The first thing to understand is that under normal graft conditions, the scion transformation will be about zero, with mostly just “physiological” type effects. Graft hybridization of the seedlings of a scion will likewise be low under normal graft conditions, however its inherently higher than the previous example, perhaps 0-15% novel characters depending on the species among other things. I would follow the technique for the mentor graft or you’re likely wasting time and effort.

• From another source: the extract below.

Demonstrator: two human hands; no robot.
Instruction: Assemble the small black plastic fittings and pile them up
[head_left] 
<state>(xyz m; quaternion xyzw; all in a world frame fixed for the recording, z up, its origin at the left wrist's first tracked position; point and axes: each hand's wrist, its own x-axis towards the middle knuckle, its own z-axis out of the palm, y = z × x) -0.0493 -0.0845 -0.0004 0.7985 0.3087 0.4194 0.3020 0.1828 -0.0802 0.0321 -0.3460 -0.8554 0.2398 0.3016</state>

It’s true there is still very much unknown about this. There is also a lot of misunderstanding in general about this subject. The research on graft hybridization is very interesting and there are different types of studies with different conditions and results. There are in vitro methods, but the ones I’ve read about all require inserting antibiotic resistance genes prior to making the cell grafts, in order to select out hybrids later, so a non starter for amateur breeders. I honestly wouldn’t worry too much about looking into the molecular mechanisms. The fact is now that there are an ensemble of different ones we know of that potentially are at play. With the level of complexity being so high, a full understanding is still beyond our understanding. Graft hybridization is indeed highly contingent, but it’s not random or unpractical. There are very powerful changes you can make to the phenotype/genotype of plants this way, and you can do it across different families (even grasses) if you follow the right protocol. You end up changing the regulation of thousands of genes among other things. Rather than thinking, “will the particular gene that I want get transferred into the seed” it’s more helpful to think “how can I blend to the degree that I want qualities from the rootstock into the scion and its progeny.” Here is some research done that you can get an idea. Its different from your typical piecemeal discrete thinking about genetic transfer.
Some examples:
Pear wide hybrid seedling mentor grafted on lemon rootstock becomes evergreen. This was a Michurin experiment. This is a 100% success rate int terms of transforming the scion in the direction of the rootstock. It may not be a 100% success rate in terms of making a particular discrete change that you want to make, but since you can effect it by degree and keep changing the direction of variation, then there are a wide open field of possible variations with some predictability. With woody plants of course you don’t need to look for variation in the seedlings since the graft lives many years in the field.
Tomatoes mentor grafted onto goji plants taking on the flavor and polysaccharide profile of goji fruits. Chinese research to make tomatoes more medicinal, this was successful and patents were subsequently filed. This is very similar to Michurin’s graft hybrids of pome fruits.
Vitis vines on shisandra rootstock showing a blending of various morphological characters from the rootstock increasing over the years. Also a 100% success rate in terms of every graft being transformed. The goal was to develop grapes with medicinal qualities of shisandra berries and was achieved. Again this is very similar to Michurin’s observations. This is a recent study with very detailed molecular analysis someone wants to look at it.
There are many more similar examples. There are also examples that more random and chaotic, such as novel phenotypic variation that wasn’t previously present. You find this in many studies, particularly the distant graft mutagenesis ones. But overall its a by degree type of phenomenon, which you can effect with by how long a plant lives grafted, or by how many repeated seedling generation mentor grafts you do, or both.
According to Michurin, the point of developing this method was two fold. Yes of course to introduce new variation not possible with sexual crossing, but moreover as a way of breeding for a small scale that is actually more efficient and less random than conventional fruit tree selection. The work is fairly painstaking, but it’s not the most technical thing either.